"Anneler, çocuklarının, kollarına kalıcı şekilde isimlerini yazıyorlar ki parçalandığı zaman cesetlerinden geriye, kolları, bacakları kalırsa tanınsın diye. Böyle bir zorluk içerisinde yaşıyoruz” dedi.
Türkiye Gençlik Vakfı (TÜGVA) üniversiteler birimlerinin hazırladığı İhtisas Akademisi Lansman Programı'nın açılışı Eyüpsultan'da bulunan merkez binasında gerçekleştirildi. Programa Türkiye Büyük Millet Meclisi Başkanı Prof. Dr. Numan Kurtulmuş, TÜGVA Başkanı İbrahim Beşinci ve öğrenciler katıldı.
"TÜRKİYE KENDİ MİLLİ SANAYİSİNİ KURABİLİR İNANCIYLA BUGÜNLERE GELDİK"
Türkiye'nin milli sanayi alanında geliştiğini söyleyen TBMM Başkanı Numan Kurtulmuş, "Bizim gençlik yıllarımızdaki, önümüzdeki büyük hedeflerden bir tanesi Türkiye'nin kendi milli sanayisini kurabilme hayaliydi. O zaman bu fikre karşı çıkanlar, Türkiye'nin kendi milli sanayi hamlesini yapamayacağına inananlar, hep dışarıdan gelecek bir takım ithal teknolojilerle ancak Türkiye'nin ayakta durabileceğini zannediyorlardı. Türkiye kendi milli sanayisini kurabilir, geliştirebilir hatta dünyada rekabet edebilir inancıyla bugünlere geldik. Türkiye'nin gecikmiş de olsa yerli otomobili oldu. Türkiye'nin uzay çalışmalarına, Türkiye'nin özellikle yüksek teknolojilerdeki gelişmelerini gördükçe Allah'a şükrediyoruz. Dün Türkiye'ye devrim arabalarını çok görenlerin bugün aynı şekilde TOGG arabasını da çok görmesi hiç de küçümsenecek bir mesele değildir" dedi.

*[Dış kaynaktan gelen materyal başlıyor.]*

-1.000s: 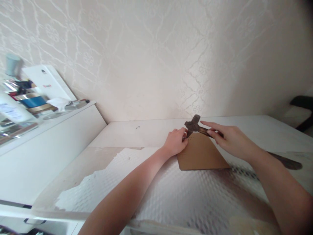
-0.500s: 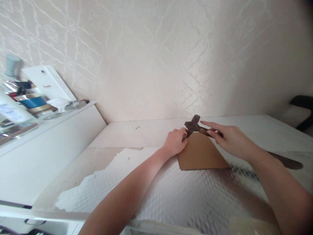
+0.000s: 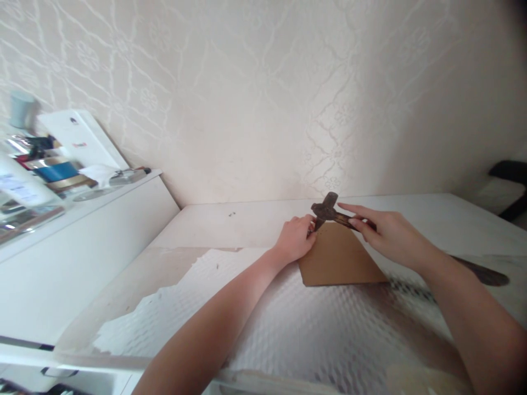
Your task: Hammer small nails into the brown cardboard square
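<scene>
In my right hand (image 3: 385,233) is a hammer (image 3: 324,211) with a dark, rusty head, gripped by its handle with the index finger stretched out. The hammer head is just above the far left corner of a flat brown cardboard piece (image 3: 340,258). My left hand (image 3: 295,238) rests at the cardboard's left edge, fingers curled beside the hammer head. Something small and dark shows between its thumb and fingers; I cannot make out what it is. Several tiny dark specks dot the cardboard near there.
A quilted silvery sheet (image 3: 193,291) covers part of the white table (image 3: 214,219). Under my right forearm lies a long dark tool (image 3: 486,271). A white cabinet (image 3: 82,241) on the left bears a white box (image 3: 82,137) and several bottles. A patterned wall (image 3: 247,109) stands behind.
</scene>
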`<state>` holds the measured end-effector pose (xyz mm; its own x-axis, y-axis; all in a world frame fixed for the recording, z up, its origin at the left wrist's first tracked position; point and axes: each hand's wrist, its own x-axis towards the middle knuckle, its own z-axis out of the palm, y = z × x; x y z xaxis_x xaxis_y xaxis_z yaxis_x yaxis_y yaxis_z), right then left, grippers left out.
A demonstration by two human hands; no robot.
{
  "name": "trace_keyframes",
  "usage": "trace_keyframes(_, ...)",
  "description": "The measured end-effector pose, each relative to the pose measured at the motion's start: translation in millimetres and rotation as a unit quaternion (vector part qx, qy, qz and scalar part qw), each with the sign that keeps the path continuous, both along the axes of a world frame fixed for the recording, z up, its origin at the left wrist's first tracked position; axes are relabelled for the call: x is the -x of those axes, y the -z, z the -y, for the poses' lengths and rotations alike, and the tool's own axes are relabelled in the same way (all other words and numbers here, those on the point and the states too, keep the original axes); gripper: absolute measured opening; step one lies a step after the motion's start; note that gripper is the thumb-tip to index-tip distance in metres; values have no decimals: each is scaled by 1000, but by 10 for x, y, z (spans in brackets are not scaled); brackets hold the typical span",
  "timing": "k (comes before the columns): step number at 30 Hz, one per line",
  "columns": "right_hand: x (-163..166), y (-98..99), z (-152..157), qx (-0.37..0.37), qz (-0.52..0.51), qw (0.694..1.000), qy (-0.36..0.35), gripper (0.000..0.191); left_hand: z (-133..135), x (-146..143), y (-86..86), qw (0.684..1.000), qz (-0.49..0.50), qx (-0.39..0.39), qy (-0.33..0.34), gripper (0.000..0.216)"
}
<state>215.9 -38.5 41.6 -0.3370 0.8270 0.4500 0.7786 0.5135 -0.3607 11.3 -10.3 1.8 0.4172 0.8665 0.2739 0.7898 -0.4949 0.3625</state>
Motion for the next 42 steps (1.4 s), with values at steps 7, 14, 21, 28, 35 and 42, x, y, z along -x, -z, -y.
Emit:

"İNSANLIK CEPHESİ ARTIK BU UYANIŞA GEÇMİŞTİR"
Dünyanın zor bir dönemden geçtiğini söyleyen Kurtulmuş, "Dünya ve Türkiye olarak önümüzdeki on yılların son derece büyük mücadelelere gebe olduğu aşikardır. Onun için düne göre daha güçlü, düne göre daha hazırlıklı, düne göre daha çok ne yapacağını bilir bir şekilde hareket etme mecburiyetimiz var. Sadece en son karşılaştığımız İsrail'in yapmış olduğu baskı ve zulümler, bu katliamlar değil, bu vesileyle ortaya çıkan hatta bundan evvel ortaya çıkmış olan küresel ölçekteki sorunları çözmek ödevi de sizin omuzlarınızdadır. Londra'da bir milyon insanın sokaklara çıkıp Filistin bayraklarıyla tezahürat yapmış olması ve İsrail'e yeter artık demesi böyle küçük görülecek bir durum değil. Washington'da, New York'ta, Londra'da, Paris'te dünyanın birçok kentinde insanların sokaklara çıkması aslında yeni bir uyanışın başlangıcının da işaretidir. Çok açıkçası insanlık cephesi kurulmuştur ve insanlık cephesi artık bu uyanışa geçmiştir. Bizim üzerimize düşen bu insanlık cephesini tahkim etmek, buradaki insan hak ve hürriyetlerine sahip olan, vicdani ve ahlaki sorumluluklara sahip olan insanları kim olursa olsun hangi dinden hangi kültürden olursa olsun onları birleştirmek, bütünleştirmek ve onlarla birlikte yeni bir dünyanın tesis edilmesi için mücadele etmektir" şeklinde konuştu.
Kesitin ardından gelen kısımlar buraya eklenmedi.